His gift for capturing the idiosyncrasies and dynamism of each of his subjects made him an obvious choice to photograph such celebrated performers as Peter Allen, Carol Channing, Judith Jamison, Eartha Kitt, Bernadette Peters, Christopher Plummer, Chita Rivera, Tommy Tune and Twiggy, and for leading dance companies such as the Alvin Ailey American Dance Theater, American Ballet Theatre, the Bolshoi Ballet, and the Paul Taylor Dance Company. Kenn Duncan's complete archive was acquired by The New York Public Library for the Performing Arts in 2003 and is held jointly by the Billy Rose Theatre Division and the Jerome Robbins Dance Division. The exhibition includes selections of Duncan's studio work, his stage production shots, commercial fashion photography, posters, and silk screens as well as, surprisingly, his delightful work with children.

Kenn Duncan (1928-1986) was born in New Jersey and became a roller-skating champion at an early age. In order to perfect his form, he took ballet lessons and eventually abandoned skating for a dance career. The injury that put an end to his dancing career set him on a new course that eventually won him international acclaim as a portrait and fashion photographer. He was the recipient of such recognition as a National Endowment for the Arts grant and the International Brotherhood and Peace Award.

Kenn Duncan is represented in the collections of major museums and libraries around the world, including The Brooklyn Museum, the Chicago Historical Society, the Dance Library of Israel, the Harvard Libraries, the Indianapolis Museum of Art, the International Center of Photography, the Parsons School of Design, the Smithsonian Institution, and the Stedelijk Museum in Amsterdam.

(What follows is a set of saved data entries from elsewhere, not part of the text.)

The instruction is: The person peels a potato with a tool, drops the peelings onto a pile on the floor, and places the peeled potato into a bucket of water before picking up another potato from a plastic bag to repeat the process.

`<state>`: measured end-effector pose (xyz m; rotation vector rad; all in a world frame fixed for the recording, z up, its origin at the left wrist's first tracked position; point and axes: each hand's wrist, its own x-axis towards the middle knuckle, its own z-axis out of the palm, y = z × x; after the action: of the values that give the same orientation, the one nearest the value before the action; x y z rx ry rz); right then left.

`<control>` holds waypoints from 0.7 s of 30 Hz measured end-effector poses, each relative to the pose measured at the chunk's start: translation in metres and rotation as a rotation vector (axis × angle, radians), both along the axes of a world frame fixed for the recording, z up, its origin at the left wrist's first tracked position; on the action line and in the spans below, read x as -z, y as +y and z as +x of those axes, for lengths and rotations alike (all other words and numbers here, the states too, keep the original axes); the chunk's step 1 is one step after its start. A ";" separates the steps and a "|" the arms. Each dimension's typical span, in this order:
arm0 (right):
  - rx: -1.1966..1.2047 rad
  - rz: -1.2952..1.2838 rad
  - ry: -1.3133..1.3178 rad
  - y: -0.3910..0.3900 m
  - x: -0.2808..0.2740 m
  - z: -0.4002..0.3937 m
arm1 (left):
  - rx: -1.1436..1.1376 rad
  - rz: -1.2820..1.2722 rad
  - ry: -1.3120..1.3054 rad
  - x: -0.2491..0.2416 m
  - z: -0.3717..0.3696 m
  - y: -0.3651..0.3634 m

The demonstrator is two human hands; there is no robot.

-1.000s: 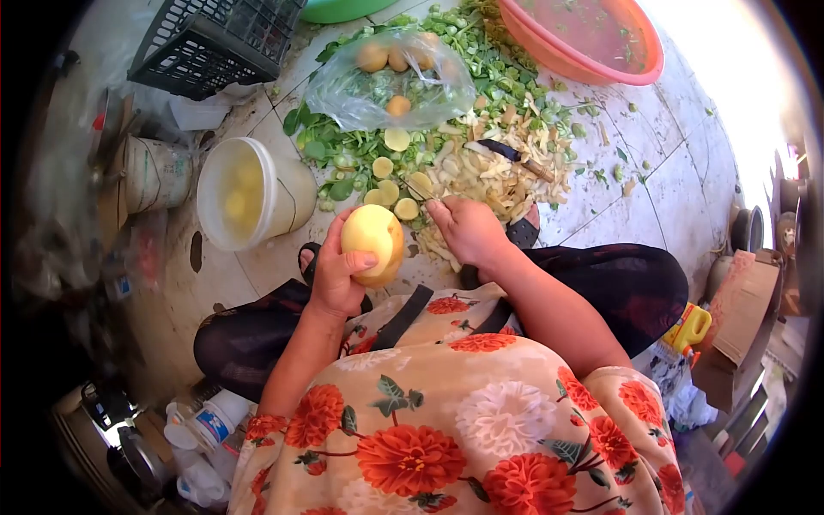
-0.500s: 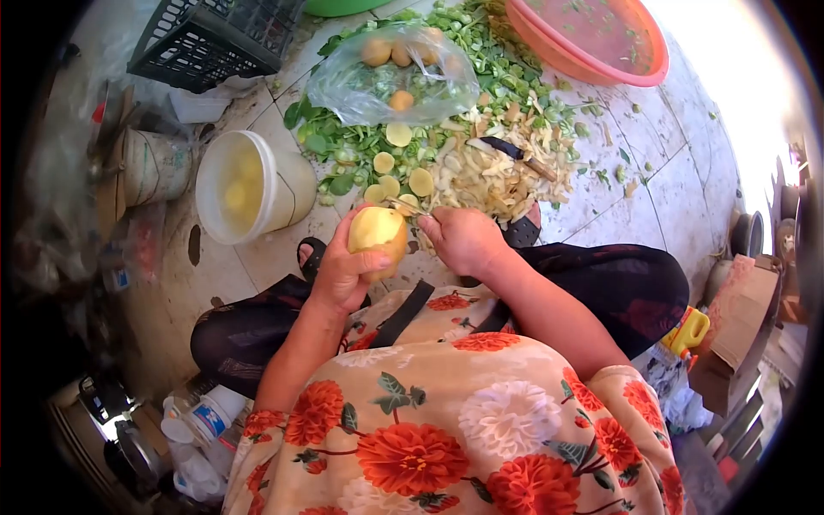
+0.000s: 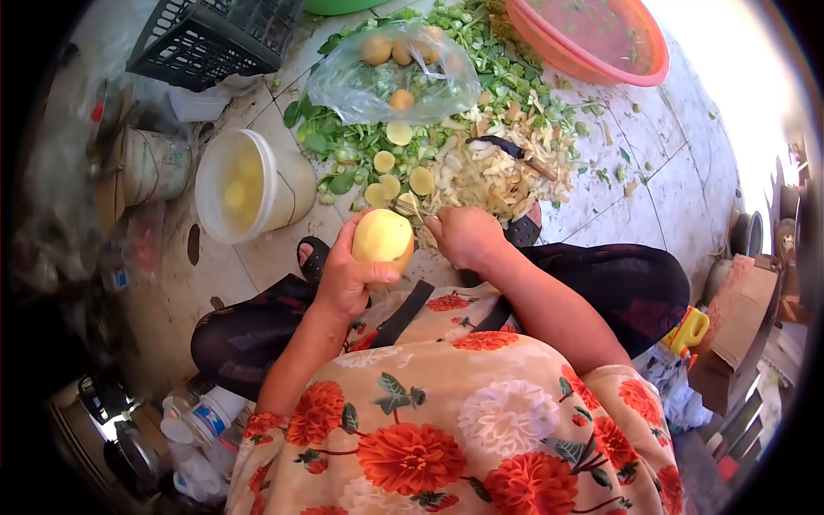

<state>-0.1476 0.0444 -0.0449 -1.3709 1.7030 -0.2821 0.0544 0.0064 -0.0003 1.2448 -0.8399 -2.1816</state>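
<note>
My left hand (image 3: 346, 279) is wrapped round a large potato (image 3: 383, 236), whose upper side is peeled to pale yellow while brown skin shows low on its right. Closed round the handle of a peeler (image 3: 408, 209) is my right hand (image 3: 468, 237); the tool's metal end points left, close to the potato's top right. Beyond my hands lies a pile of peelings (image 3: 481, 176), with a dark-and-brown handled tool (image 3: 515, 154) on it. Several round yellow slices (image 3: 421, 180) rest left of the peelings.
Left stands a white bucket (image 3: 287, 190) with yellow pieces in liquid. Green trimmings (image 3: 343, 159) lie under a clear bag (image 3: 343, 94) of brown potatoes. A black crate (image 3: 210, 43) is back left, a pink basin (image 3: 592, 69) back right. A cardboard box (image 3: 730, 335) sits right.
The potato has turned in my left hand and shows more peeled surface. My right hand and the peeler have shifted slightly.
</note>
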 end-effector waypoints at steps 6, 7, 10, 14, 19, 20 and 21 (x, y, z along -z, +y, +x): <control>0.126 -0.074 -0.022 0.002 -0.032 0.003 | -0.090 -0.019 -0.068 0.001 -0.001 -0.006; 0.028 -0.101 -0.048 0.006 -0.042 0.008 | -0.103 -0.031 -0.099 0.001 -0.002 -0.008; -0.091 -0.137 -0.038 0.013 -0.044 0.017 | -0.078 -0.007 -0.147 0.001 -0.002 -0.007; 0.003 -0.036 0.045 0.001 -0.001 0.003 | -0.022 -0.011 -0.126 0.001 -0.001 0.000; 0.155 -0.144 0.002 -0.001 -0.013 0.000 | -0.119 -0.006 -0.061 -0.003 0.001 -0.006; 0.154 -0.141 -0.004 0.004 -0.018 0.004 | -0.128 0.019 -0.074 -0.004 0.002 -0.007; 0.103 -0.163 -0.048 0.008 -0.023 0.008 | -0.124 0.018 -0.078 -0.005 0.002 -0.008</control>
<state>-0.1392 0.0526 -0.0217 -1.3832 1.7447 -0.5183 0.0565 -0.0014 0.0044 1.3616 -0.7538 -2.0584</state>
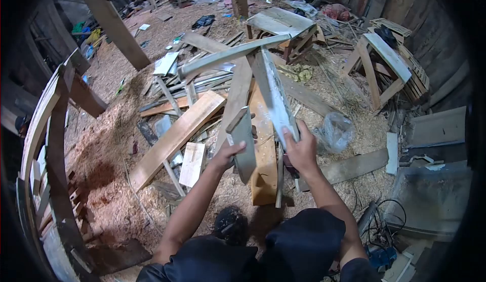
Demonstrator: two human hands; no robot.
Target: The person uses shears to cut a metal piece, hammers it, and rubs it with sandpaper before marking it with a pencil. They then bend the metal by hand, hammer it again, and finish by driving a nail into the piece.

The New York Public Library for the Performing Arts houses the world's most extensive combination of circulating, reference, and rare archival collections in its field. Its divisions are the Circulating Collections, Jerome Robbins Dance Division, Music Division, Billy Rose Theatre Division, and the Rodgers & Hammerstein Archives of Recorded Sound. The materials in its collections are available free of charge, along with a wide range of special programs, including exhibitions, seminars, and performances. An essential resource for everyone with an interest in the arts, whether professional or amateur, the Library is known particularly for its prodigious collections of non-book materials such as historic recordings, videotapes, autograph manuscripts, correspondence, sheet music, stage designs, press clippings, programs, posters, and photographs.